Some of the biggest budget console titles flap around trying to create a mood, pouring millions of pounds into building believable, breathing worlds in order to make us accept that we're doing something new and special.

The Room does the same thing with boxes. It creates an eerie atmosphere through ingenious design, more suspense than a thousand bullet-riddled shooters, a haunting soundtrack, and a magical eyeglass that lets you see the world differently.

Doors are all locked

The game is essentially a small scale point-and-click adventure. You're presented with a series of boxes, and you need to solve clues in order to find out what's inside each of them. As you crack the codes and puzzles, you'll find out more about the mysterious "null element" that the narrative revolves around.

You're watching from a first-person perspective, swiping around the screen to change your view and tapping on objects of interest to zoom-in. Handling objects is a tactile experience - keys need to be twisted, dials turned, and letters slipped out of envelopes.

It's a clever way of dragging you in, allowing you to fiddle and pull at the boxes as you try and work out what you have to do next. Other than your fingers and your brain, your strongest tool is your eyeglass.

You pick this up early on in the first level, and slipping it on by tapping an icon on the right of the screen gives you a glimpse into a different dimension.
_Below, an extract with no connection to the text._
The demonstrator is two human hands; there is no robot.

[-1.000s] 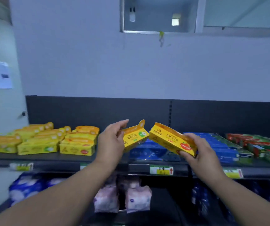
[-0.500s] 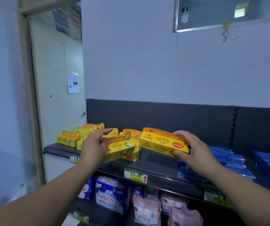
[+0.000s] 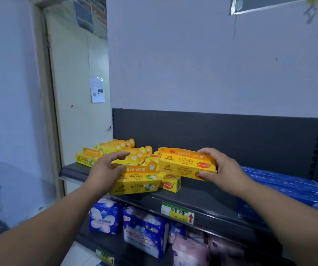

More often than not, if you're stuck your eyeglass will reveal a way to continue.

Room at the top

The Room is an exercise in puzzle design, always gently pushing you in the right direction while making sure the "eureka" moment is as sweet as it should be.

Searching for the next clue, which could take the form of a piece of the box that's out of place, or a symbol scratched into a plate that can only be viewed through your eyeglass, is as entertaining as figuring out the riddles that the game drops on you.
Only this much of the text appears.